[Problem details]: Go over the records and count each line that has the string "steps". Give the number and nothing else.

BEGIN Records provided

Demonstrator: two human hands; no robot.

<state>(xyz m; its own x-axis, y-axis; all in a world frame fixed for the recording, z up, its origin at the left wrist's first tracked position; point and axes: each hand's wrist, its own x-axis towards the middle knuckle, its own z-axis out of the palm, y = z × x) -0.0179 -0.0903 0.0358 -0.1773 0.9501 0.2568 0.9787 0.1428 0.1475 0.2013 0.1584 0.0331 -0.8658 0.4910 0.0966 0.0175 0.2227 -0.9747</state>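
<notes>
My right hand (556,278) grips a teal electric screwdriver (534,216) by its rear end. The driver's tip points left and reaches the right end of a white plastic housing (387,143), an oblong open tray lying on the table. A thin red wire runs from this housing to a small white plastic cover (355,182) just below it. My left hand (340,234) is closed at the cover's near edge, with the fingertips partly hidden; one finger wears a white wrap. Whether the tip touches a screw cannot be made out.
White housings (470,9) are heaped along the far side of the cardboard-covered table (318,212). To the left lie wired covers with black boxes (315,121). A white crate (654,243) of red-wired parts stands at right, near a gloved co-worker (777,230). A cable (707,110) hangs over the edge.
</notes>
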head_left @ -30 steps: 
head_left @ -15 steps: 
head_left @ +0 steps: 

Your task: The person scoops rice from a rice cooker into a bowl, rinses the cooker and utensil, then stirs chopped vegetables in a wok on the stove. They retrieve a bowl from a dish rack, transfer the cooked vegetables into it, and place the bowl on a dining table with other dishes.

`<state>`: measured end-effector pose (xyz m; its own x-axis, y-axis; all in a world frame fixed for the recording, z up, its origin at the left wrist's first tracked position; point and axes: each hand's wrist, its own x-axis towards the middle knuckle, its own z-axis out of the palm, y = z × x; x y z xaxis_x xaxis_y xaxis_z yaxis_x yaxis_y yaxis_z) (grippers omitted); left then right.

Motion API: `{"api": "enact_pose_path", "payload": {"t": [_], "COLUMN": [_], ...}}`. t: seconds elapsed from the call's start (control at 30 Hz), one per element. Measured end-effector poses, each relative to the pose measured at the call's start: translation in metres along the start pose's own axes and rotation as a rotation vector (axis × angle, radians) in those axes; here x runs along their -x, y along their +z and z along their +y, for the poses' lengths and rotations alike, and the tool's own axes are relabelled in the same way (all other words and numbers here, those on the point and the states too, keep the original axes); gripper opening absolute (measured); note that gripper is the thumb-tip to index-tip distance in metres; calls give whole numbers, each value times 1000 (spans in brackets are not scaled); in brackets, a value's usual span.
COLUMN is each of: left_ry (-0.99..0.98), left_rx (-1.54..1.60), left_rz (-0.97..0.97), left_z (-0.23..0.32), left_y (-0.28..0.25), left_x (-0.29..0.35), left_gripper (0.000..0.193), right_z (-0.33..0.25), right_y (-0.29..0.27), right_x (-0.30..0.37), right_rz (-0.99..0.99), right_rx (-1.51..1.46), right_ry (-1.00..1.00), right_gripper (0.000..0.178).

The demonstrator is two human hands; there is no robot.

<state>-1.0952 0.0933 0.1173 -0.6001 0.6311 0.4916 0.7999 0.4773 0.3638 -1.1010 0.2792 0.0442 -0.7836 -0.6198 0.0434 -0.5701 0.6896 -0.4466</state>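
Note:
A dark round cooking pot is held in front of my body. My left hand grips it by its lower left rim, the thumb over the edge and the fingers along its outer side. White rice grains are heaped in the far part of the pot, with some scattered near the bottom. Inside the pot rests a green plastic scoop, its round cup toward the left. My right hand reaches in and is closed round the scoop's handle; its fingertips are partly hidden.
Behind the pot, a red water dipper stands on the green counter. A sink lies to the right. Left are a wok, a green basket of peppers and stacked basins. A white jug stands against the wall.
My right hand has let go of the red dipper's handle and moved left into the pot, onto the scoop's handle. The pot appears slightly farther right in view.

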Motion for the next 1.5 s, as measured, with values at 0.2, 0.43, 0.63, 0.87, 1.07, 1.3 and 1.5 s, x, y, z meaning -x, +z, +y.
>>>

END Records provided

[Finished task]: 3